Mexico seeks India's support for Cancun global climate talks

Business Line , Tuesday, August 17, 2010
Correspondent :
New Delhi, Aug 16

Mexico today sought India's sustained political guidance and support for an ambitious outcome at the forthcoming global climate change summit at Cancun.

Ms Patricia Espinosa, the Mexican Minister for Foreign Affairs and chairperson designate of Conference of Parties 16 to the United Nations Framework Convention on Climate Change Convention (UNFCCC), spelt out the major challenges to be faced at the climate change negotiations at Cancun.

“It would be crucial for the negotiating parties to define a long-term goal for reducing carbon emissions,” Ms Espinosa told members of the Federation of Indian Chambers of Commerce and Industry (FICCI).

Other Challenges

Besides consolidating on the recent advances on mitigation, other challenges include the need for measurement, reporting and verification (MRV) of the transfer of resources and technology and additional and predictable sources of finance, both for public and private sectors and understandings on the role of markets and new mechanisms.

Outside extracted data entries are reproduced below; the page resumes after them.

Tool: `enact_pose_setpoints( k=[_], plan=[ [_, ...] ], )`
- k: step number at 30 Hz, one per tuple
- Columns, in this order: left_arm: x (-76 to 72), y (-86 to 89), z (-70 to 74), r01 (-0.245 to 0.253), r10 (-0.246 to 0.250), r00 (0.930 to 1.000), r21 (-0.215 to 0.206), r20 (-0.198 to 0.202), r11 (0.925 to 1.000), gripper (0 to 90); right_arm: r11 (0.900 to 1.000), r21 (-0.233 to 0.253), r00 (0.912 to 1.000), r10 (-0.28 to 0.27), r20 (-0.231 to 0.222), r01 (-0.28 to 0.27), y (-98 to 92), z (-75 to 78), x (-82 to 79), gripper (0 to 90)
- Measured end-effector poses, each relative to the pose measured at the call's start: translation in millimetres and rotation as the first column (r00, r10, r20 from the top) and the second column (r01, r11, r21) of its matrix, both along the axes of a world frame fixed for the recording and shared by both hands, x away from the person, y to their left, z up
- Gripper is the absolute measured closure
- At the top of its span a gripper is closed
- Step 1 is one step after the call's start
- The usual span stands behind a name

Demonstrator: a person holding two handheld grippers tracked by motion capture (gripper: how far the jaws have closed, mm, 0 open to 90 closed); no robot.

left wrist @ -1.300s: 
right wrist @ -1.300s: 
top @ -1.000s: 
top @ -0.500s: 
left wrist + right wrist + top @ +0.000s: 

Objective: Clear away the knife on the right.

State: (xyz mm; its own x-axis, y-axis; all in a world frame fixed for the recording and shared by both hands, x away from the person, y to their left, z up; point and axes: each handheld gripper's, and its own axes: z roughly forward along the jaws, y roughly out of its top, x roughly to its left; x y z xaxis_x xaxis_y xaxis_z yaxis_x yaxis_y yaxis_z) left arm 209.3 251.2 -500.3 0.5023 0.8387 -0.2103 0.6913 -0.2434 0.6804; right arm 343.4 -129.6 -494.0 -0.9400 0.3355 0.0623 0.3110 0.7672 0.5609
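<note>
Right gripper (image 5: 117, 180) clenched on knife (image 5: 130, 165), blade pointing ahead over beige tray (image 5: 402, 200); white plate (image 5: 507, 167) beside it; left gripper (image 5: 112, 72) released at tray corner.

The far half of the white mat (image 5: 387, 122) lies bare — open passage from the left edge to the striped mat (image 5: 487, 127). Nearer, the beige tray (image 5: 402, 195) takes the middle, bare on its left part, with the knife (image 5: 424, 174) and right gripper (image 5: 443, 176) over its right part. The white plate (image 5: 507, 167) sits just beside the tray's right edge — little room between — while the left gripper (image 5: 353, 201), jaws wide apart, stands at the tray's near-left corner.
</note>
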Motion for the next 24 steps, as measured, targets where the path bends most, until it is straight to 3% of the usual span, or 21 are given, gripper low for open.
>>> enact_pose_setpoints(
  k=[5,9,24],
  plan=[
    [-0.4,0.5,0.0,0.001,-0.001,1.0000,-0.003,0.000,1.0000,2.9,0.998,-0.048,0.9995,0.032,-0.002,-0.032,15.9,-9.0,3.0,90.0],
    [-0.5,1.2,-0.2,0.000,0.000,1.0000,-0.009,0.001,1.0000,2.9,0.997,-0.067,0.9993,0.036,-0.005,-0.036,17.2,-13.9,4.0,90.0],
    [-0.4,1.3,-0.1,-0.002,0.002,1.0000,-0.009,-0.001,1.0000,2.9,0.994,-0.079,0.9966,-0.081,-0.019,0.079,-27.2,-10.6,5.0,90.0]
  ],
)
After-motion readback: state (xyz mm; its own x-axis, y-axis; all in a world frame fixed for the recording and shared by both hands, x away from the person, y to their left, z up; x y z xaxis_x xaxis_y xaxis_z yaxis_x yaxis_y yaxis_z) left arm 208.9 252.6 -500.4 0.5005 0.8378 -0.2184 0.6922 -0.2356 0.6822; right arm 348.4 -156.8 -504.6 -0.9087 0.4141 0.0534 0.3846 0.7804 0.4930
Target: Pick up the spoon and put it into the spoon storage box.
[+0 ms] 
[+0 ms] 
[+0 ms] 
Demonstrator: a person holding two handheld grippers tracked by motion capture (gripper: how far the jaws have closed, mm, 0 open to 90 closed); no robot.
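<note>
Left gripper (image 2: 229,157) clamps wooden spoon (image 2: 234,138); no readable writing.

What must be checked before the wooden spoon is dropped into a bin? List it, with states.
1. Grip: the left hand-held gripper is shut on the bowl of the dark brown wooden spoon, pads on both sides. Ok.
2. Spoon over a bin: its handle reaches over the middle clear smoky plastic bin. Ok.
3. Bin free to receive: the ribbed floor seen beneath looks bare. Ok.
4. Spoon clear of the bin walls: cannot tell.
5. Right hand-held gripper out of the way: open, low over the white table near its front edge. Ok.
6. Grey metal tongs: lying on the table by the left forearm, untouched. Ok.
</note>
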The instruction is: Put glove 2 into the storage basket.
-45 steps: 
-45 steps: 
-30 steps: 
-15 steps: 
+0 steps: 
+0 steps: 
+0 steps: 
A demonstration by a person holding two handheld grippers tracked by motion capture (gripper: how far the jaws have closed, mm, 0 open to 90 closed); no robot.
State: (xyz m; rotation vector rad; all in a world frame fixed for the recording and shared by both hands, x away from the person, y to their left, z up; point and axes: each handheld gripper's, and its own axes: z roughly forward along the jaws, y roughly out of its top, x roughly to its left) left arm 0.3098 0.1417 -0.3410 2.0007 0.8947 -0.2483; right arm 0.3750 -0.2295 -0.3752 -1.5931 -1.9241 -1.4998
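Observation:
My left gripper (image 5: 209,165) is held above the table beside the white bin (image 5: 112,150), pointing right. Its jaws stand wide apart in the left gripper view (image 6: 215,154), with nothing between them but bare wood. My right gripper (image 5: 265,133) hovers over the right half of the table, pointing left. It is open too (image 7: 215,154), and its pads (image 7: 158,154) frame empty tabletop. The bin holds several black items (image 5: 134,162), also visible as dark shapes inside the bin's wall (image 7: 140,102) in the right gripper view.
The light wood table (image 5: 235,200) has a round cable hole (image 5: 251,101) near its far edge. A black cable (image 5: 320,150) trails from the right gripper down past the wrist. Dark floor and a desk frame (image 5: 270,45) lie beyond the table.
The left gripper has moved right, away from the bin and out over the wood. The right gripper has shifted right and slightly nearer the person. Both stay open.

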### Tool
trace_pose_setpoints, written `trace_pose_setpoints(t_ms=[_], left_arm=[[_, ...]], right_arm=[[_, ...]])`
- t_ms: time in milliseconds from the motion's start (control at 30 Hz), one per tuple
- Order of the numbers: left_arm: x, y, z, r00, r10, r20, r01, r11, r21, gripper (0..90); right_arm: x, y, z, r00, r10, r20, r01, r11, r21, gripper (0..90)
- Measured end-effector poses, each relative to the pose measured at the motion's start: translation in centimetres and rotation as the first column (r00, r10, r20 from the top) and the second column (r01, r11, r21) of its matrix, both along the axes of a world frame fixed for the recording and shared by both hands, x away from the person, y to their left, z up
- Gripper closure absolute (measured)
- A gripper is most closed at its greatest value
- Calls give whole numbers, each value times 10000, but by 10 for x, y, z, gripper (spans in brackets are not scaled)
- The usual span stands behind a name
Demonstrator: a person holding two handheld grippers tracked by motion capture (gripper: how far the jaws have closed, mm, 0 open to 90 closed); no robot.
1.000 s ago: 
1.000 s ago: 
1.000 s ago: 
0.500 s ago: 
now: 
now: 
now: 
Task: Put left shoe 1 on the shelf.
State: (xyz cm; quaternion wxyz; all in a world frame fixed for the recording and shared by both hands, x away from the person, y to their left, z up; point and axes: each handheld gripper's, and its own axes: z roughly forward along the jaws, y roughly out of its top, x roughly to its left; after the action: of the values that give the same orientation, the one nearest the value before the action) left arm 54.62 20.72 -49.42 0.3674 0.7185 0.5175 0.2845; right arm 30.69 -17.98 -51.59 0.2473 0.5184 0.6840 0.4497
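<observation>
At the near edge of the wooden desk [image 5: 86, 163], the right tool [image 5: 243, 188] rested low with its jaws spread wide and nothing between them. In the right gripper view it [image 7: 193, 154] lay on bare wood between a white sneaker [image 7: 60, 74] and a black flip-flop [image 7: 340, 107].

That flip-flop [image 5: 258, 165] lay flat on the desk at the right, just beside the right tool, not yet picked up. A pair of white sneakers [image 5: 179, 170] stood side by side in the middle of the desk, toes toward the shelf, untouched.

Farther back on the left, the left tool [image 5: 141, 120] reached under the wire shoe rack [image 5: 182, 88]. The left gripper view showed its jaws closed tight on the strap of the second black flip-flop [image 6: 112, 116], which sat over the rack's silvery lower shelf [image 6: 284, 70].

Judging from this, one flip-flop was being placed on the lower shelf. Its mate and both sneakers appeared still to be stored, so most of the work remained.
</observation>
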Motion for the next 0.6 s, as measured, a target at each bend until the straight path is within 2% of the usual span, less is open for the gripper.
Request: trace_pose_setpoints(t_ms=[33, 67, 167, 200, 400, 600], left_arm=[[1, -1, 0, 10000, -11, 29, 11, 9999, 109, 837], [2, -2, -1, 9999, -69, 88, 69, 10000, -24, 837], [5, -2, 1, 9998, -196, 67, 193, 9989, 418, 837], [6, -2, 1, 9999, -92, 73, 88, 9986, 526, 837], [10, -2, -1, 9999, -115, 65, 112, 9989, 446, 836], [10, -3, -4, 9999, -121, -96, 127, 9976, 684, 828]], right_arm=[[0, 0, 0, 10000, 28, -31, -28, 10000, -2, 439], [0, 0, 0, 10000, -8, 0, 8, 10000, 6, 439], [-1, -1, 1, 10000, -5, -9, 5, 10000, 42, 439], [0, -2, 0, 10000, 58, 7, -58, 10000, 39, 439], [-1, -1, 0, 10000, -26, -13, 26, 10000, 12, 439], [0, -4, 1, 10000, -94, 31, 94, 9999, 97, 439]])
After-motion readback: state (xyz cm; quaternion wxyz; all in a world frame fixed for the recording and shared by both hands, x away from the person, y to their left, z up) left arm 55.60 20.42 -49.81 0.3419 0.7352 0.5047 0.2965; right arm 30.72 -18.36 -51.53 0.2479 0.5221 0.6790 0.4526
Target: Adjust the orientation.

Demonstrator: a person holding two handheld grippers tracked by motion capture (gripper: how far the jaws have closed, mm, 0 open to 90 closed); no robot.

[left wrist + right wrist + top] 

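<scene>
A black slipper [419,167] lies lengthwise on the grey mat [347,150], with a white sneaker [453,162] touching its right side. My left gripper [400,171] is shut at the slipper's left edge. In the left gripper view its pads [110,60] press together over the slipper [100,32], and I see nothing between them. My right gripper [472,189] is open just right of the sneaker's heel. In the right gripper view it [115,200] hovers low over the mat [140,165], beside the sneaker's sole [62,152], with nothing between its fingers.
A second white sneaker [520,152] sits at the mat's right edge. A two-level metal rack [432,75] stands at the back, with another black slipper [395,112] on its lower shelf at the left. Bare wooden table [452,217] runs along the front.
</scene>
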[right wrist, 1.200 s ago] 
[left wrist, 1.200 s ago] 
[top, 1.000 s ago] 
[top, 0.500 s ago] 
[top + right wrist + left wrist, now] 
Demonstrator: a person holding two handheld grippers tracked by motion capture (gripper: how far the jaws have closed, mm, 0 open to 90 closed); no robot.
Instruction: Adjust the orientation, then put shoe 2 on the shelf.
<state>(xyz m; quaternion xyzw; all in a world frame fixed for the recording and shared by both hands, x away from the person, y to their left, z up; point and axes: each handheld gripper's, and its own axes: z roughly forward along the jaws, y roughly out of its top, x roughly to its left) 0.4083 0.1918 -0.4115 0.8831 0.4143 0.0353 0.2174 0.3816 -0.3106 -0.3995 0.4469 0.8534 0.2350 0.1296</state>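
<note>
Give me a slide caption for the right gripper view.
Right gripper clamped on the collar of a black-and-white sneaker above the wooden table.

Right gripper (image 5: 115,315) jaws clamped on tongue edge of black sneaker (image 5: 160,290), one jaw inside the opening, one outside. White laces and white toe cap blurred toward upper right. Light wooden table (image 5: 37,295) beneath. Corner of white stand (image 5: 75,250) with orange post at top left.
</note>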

“In Cancun we can agree upon the institutional architecture and a number of concrete measures that are necessary to achieve the enhanced implementation of the Convention and the Kyoto Protocol without sacrificing our level of ambition or the agreed core principles for which we need to be pragmatic. We also need to focus on substantive issues, beyond the issue of legal form of the outcome,” Ms Espinosa said.

Key ideas

Mr Rajan Bharti Mittal, President, FICCI, pointed out that long-term signals on market-based mechanisms and regulatory certainty from the global climate change negotiations would have a significant bearing on the extent to which businesses engaged in climate change mitigation.

Mr Prodipto Ghosh, former Secretary, Ministry of Environment & Forests, Honorary Environment Advisor, FICCI, and Chairman, FICCI Climate Change Task Force, stated that technology and finance were the key elements for mitigation and therefore the climate change negotiations should provide the basis for a clear-cut framework. Mr Ghosh called for a global fund for technology to pay for collaborative R&D and licence fees for technology transfer and the system needs to devise international funding mechanisms to support the incremental costs of adoption of clean technologies and also development, deployment and diffusion of new and existing low-carbon technologies.